> **Aim of the task**
Tally the lines of the records that contain the string "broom", then give the total and nothing more.

══ Input

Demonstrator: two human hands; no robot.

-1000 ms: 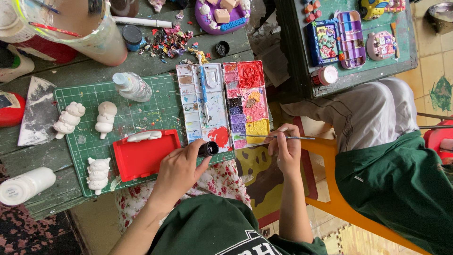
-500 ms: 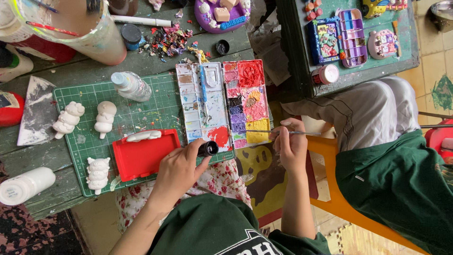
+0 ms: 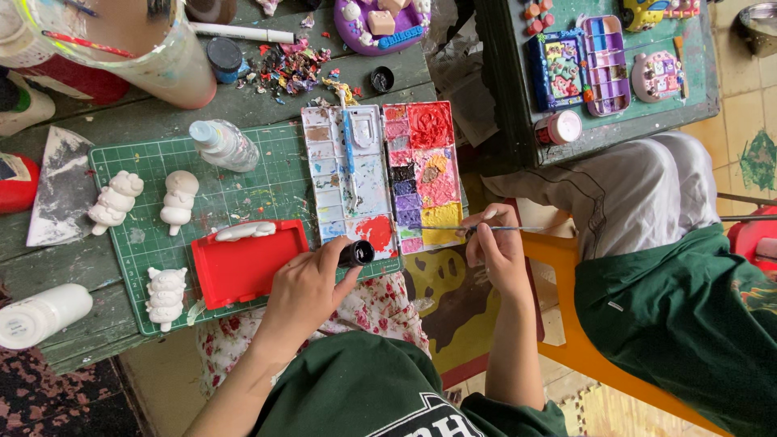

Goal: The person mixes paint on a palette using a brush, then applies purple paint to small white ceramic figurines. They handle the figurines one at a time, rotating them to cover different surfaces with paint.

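Left hand (image 3: 303,287) fingers wrapped round small black bottle (image 3: 354,254); right hand (image 3: 495,247) pinches thin brush (image 3: 453,229) mid-handle over palette (image 3: 421,174); light, stiff, probably slippery.

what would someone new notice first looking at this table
The paint palette, thick with red, pink, purple and yellow, sits at the table's near edge, with the right hand holding a thin brush at its corner. The left hand grips a small black bottle beside a red tray on the green cutting mat.
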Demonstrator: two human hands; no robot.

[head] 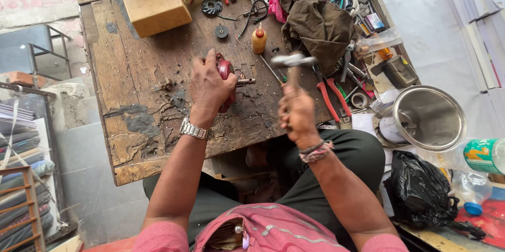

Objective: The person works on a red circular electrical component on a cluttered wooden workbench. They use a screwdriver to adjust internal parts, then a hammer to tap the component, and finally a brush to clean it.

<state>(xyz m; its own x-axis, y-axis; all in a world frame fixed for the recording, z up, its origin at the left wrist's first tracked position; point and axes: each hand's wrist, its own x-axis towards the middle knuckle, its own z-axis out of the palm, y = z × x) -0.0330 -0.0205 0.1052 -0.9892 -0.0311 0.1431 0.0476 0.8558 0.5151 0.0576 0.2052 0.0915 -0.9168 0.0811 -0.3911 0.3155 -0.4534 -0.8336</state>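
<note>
Head view shows the left hand [209, 86] closed over a small red part [226, 73] near the middle of the frame, pressing it down on the worn wooden tabletop [137, 89], it seems so that it cannot slip; a short metal pin [245, 81] sticks out to its right. The right hand [296, 112] is wrapped tight around the handle of a hammer [292, 62], whose blurred head is raised just right of the pin. Red-handled pliers [329, 97] lie beside.
</note>
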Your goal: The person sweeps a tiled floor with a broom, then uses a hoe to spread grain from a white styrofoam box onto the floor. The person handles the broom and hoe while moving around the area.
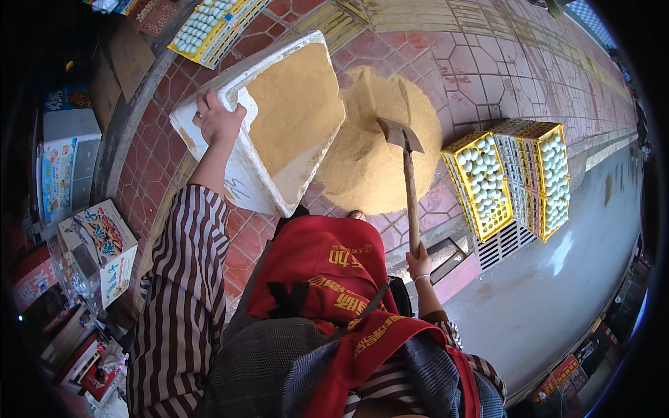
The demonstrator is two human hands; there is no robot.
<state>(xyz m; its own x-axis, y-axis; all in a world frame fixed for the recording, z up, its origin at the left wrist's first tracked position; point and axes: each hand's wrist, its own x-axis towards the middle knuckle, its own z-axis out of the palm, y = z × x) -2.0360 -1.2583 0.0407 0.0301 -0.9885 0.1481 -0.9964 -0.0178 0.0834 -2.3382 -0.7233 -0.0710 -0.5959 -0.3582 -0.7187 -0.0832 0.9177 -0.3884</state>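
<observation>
My left hand grips the near wall of a white foam box, which is tilted towards the right and holds tan, grainy material. Just right of the box, a round heap of the same-looking material lies on the paving. My right hand is closed around the wooden handle of a hoe. The hoe's metal blade rests on the heap.
Yellow plastic crates of pale eggs stand right of the heap, beside a drain grate. Another egg crate is at the top left. Printed cardboard boxes stand at the left, past a curved kerb.
</observation>
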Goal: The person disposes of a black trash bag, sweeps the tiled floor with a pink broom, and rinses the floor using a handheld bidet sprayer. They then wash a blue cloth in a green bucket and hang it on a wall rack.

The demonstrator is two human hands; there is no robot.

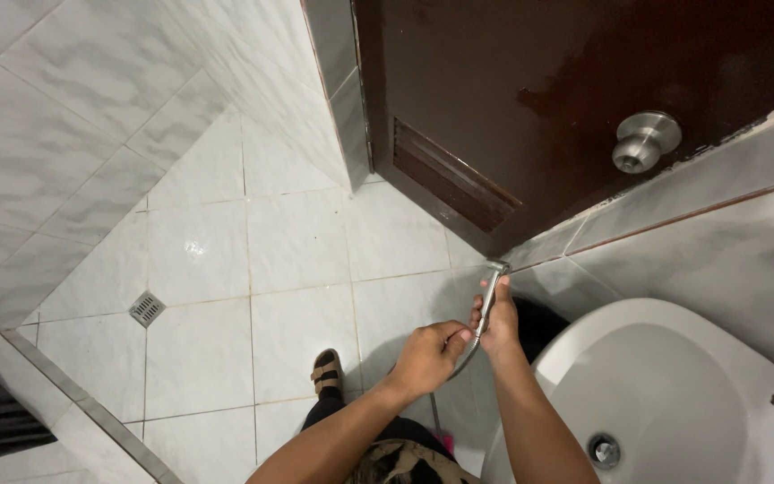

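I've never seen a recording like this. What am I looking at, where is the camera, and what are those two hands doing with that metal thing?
There is no machine here: a person wears one camera on the head, and it looks straight down, so you see their own arms from above. The room is a tiled bathroom. The right hand grips a slim metal spray handle, the kind on a hose, with its head pointing up toward the dark brown door. The left hand touches the lower end of that handle, where the hose seems to join. Below the right arm is a white washbasin. On the white tile floor you can see a small square drain and the person's sandalled foot. The door has a round metal knob.
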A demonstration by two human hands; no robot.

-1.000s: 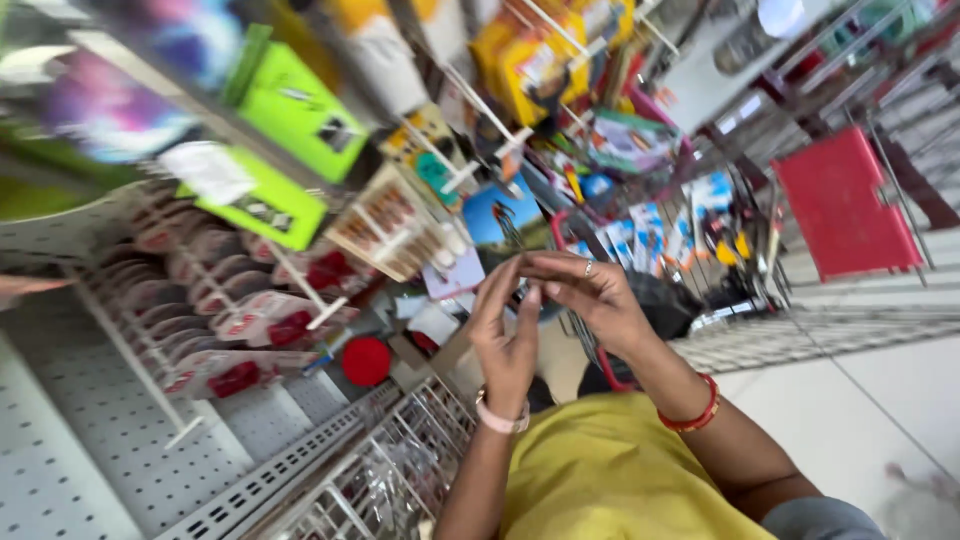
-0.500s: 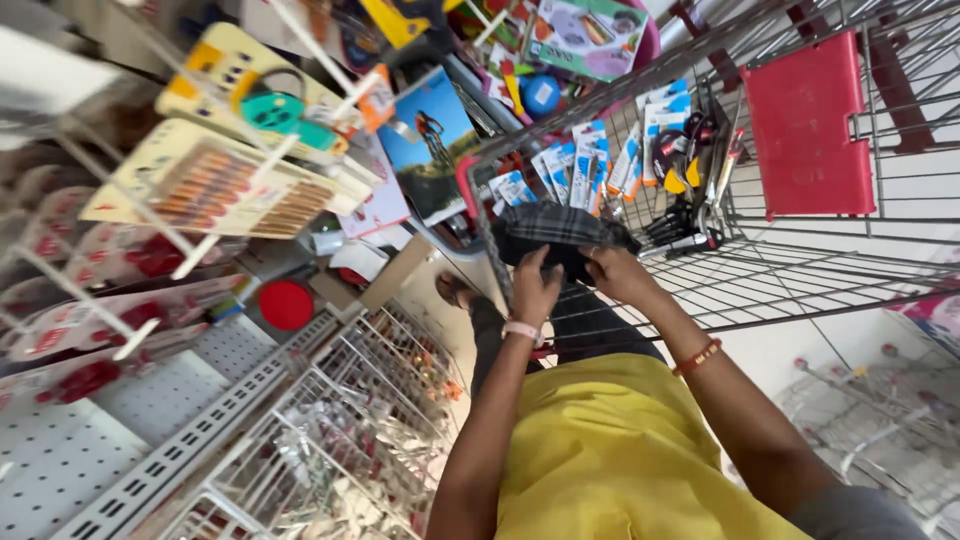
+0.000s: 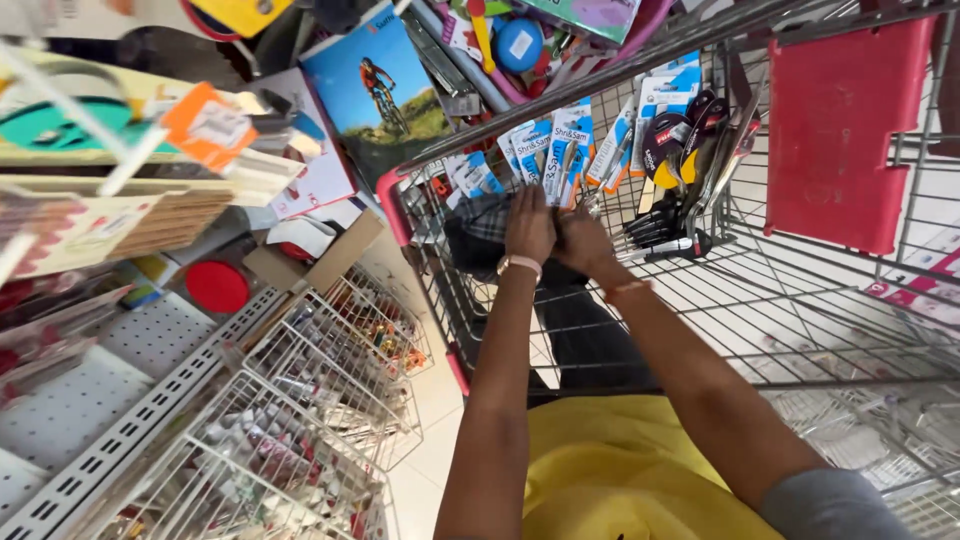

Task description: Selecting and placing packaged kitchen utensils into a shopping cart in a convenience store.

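Note:
Both my hands reach down into a wire shopping cart (image 3: 425,255). My left hand (image 3: 528,225) and my right hand (image 3: 585,242) sit side by side, gripping a dark checked fabric item (image 3: 474,228) that lies against the cart's near left corner. A pale bangle is on my left wrist and an orange band on my right. Just beyond my fingers lie several blue-and-white carded packs (image 3: 560,150). To the right of my right hand lie black-handled utensils (image 3: 668,225).
The cart's red fold-down seat flap (image 3: 838,125) stands at the right. On the left are shop shelves with a pegboard base (image 3: 120,380), wire baskets of small goods (image 3: 300,430), a red round lid (image 3: 217,286) and a cardboard box (image 3: 320,255). A cyclist picture book (image 3: 375,90) hangs above.
My hands have gone from chest height by the shelves down into the cart, carrying the dark checked item. The view has tilted down onto the cart.

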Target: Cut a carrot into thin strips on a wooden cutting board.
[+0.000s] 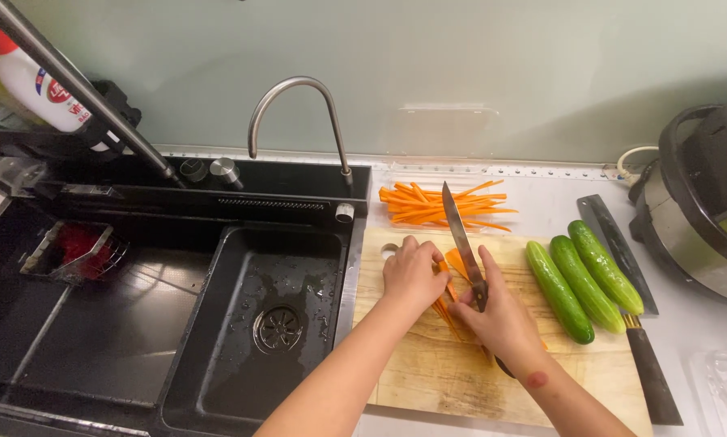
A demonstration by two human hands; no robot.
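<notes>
My right hand (501, 316) grips the handle of a kitchen knife (461, 239), its blade pointing away over the wooden cutting board (461, 372). My left hand (412, 271) presses down on orange carrot slices (452, 267) beside the blade, fingers curled. Thin carrot strips (444, 306) lie under and between both hands. A pile of cut carrot sticks (440, 204) sits in a clear tray behind the board.
Three green cucumbers (582, 275) lie on the board's right side. A second large knife (631, 316) rests along the right edge. A black sink (258, 324) with curved faucet (299, 105) is left; a cooker pot (703, 202) stands at the right.
</notes>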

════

> **Response for this exercise**
2